Problem —
Below are lines of data, and only some are wanted. Please repeat exactly those from the line that has "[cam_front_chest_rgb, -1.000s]" through the line that has "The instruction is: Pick".

Exercise data —
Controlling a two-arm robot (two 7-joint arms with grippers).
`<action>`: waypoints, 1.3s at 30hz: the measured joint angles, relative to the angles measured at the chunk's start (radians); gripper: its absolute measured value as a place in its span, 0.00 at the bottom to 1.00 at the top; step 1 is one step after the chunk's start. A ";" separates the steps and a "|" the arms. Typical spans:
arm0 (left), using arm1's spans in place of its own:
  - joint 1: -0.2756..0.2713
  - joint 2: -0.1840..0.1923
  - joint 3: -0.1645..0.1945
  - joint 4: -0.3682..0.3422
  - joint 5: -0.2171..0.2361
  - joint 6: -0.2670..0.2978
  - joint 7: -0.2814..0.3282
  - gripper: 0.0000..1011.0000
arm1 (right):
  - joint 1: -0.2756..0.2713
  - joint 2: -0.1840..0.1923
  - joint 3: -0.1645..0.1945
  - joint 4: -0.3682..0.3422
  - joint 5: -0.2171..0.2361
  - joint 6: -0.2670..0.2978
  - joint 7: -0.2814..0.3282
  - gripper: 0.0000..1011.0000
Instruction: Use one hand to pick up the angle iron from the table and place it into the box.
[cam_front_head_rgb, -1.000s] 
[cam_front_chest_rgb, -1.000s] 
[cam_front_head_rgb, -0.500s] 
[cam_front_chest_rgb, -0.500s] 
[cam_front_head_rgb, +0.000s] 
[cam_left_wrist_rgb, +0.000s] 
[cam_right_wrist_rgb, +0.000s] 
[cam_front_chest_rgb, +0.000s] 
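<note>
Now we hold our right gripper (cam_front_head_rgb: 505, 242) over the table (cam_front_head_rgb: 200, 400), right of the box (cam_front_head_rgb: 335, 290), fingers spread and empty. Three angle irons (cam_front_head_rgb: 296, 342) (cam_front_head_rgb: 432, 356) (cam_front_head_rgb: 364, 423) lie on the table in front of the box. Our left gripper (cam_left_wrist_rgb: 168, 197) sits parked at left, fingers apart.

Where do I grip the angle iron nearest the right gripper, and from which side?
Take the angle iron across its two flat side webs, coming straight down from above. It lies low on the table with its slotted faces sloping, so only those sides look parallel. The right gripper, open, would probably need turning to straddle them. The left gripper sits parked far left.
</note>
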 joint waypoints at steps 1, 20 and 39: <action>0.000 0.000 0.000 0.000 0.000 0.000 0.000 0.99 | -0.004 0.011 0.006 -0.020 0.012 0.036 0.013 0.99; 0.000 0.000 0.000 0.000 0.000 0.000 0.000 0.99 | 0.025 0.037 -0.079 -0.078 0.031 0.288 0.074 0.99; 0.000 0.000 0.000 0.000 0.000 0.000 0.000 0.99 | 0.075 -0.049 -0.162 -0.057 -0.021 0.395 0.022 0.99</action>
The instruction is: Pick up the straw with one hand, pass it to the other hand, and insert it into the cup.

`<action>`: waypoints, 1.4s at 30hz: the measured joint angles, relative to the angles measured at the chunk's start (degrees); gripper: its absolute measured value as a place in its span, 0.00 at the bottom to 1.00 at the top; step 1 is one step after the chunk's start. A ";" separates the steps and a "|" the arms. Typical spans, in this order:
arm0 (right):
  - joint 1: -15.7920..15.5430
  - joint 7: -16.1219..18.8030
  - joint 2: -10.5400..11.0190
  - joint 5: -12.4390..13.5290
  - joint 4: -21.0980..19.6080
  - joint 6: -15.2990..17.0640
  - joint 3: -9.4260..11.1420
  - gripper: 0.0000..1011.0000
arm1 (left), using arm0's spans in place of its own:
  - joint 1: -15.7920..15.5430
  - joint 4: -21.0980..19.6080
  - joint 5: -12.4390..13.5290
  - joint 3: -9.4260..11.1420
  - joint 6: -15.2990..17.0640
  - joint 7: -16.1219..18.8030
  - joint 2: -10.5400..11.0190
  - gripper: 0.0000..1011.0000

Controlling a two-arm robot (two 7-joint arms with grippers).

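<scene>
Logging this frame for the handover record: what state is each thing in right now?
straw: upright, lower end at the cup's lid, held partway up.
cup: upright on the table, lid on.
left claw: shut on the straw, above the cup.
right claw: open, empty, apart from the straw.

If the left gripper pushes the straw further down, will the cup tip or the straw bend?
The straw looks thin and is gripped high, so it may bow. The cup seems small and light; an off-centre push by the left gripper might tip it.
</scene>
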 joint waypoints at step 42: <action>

Response to the task —
[cam_front_chest_rgb, -1.000s] 
[cam_front_head_rgb, -0.500s] 
[cam_front_chest_rgb, -0.500s] 
[cam_front_head_rgb, +0.000s] 
[cam_left_wrist_rgb, +0.000s] 
[cam_right_wrist_rgb, +0.000s] 
[cam_front_chest_rgb, +0.000s] 
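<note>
Now we hold our right gripper (cam_front_head_rgb: 505, 242) over the table (cam_front_head_rgb: 200, 400), right of the box (cam_front_head_rgb: 335, 290), fingers spread and empty. Three angle irons (cam_front_head_rgb: 296, 342) (cam_front_head_rgb: 432, 356) (cam_front_head_rgb: 364, 423) lie on the table in front of the box. Our left gripper (cam_left_wrist_rgb: 168, 197) sits parked at left, fingers apart.

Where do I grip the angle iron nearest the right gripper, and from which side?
Take the angle iron across its two flat side webs, coming straight down from above. It lies low on the table with its slotted faces sloping, so only those sides look parallel. The right gripper, open, would probably need turning to straddle them. The left gripper sits parked far left.
</note>
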 joint waypoints at steps 1, 20 and 39: <action>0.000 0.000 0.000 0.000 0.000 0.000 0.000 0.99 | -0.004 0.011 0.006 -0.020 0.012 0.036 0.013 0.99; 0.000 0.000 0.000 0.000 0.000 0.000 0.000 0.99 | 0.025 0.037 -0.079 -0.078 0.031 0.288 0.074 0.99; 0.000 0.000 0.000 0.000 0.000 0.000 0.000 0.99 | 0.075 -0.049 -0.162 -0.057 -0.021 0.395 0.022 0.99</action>
The instruction is: Pick up the straw with one hand, pass it to the other hand, and insert it into the cup.

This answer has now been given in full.